The permanent impact of antibiotics

– Nov. 5, 2018

Antibiotic use appears to have a permanent negative effect on the diversity of our gut bacteria. Even six months after a course of treatment with antibiotics, the intestinal tract still lacks a number of essential strains of gut bacteria.

Shotgun approach

For nearly a century, antibiotics have been used on a large scale to fight bacterial infections. Because it is often unclear which specific bacterial strain is causing the illness, treatment can include a cocktail of various types of antibiotics in a sort of ‘shotgun approach’. This cocktail kills not only the malicious bacteria, but also the many benign strains. The trillions of bacteria in our intestines – our so-called gut microbiota – influence our health in a variety of ways, including in relation to our immune system and digestion. Antibiotics can change the composition and functioning of the gut microbiota. Research indicates that a rich gut microbiota promotes health and helps to prevent chronic diseases. Low diversity is therefore a sign of various conditions, such as obesity, diabetes, asthma and chronic intestinal inflammation. 

Complete eradication

An international team of researchers from Denmark, China and Germany investigated the impact of antibiotics on the gut microbiota, with worrying results. Twelve healthy men were given a four-day course of treatment with three broad-spectrum, ‘last resort’ antibiotics. The cocktail of these three antibiotics was designed to simulate actual treatments in intensive care. The course wiped out nearly all of the gut bacteria. It then took six months before the bacteria returned to their original levels. After the six months, nine essential strains of bacteria were still missing, and several new and potentially undesirable bacterial strains had colonised the intestines.

Permanent impact

‘Our findings suggest that exposure to broad-spectrum antibiotics may dilute the diversity of the intestinal bacteria ecosystem.
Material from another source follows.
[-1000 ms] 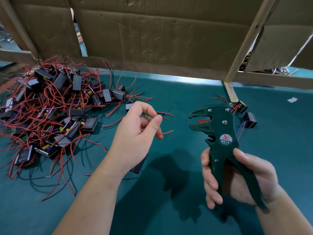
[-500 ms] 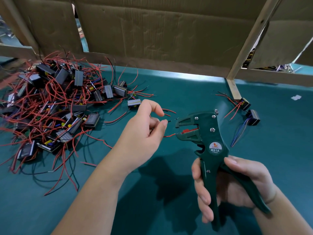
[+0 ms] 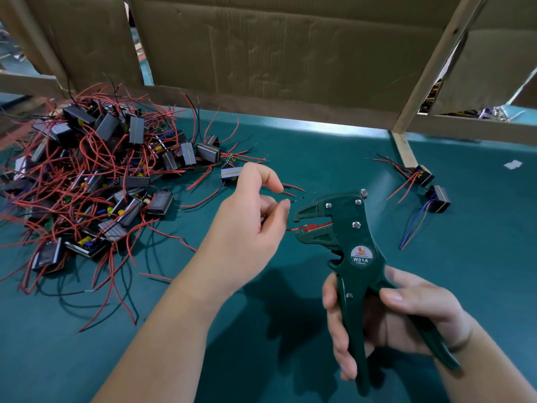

Antibiotics can be a blessing for maintaining human health, but they may only be used in cases with clear evidence that an infection has been caused by bacteria’, explains Professor Oluf Pedersen, one of the lead authors of the study. ‘In this case it’s good that we are able to regenerate our gut microbiota, since that is important for our general health. The problem, however, is that multiple exposures to antibiotics over one’s lifetime can lead to a permanent loss of helpful bacteria. There is evidence that the Western population has a significantly lower gut bacteria diversity than native tribes in certain parts of Africa and the Amazon rainforest. One possible explanation for this is our widespread use of antibiotics.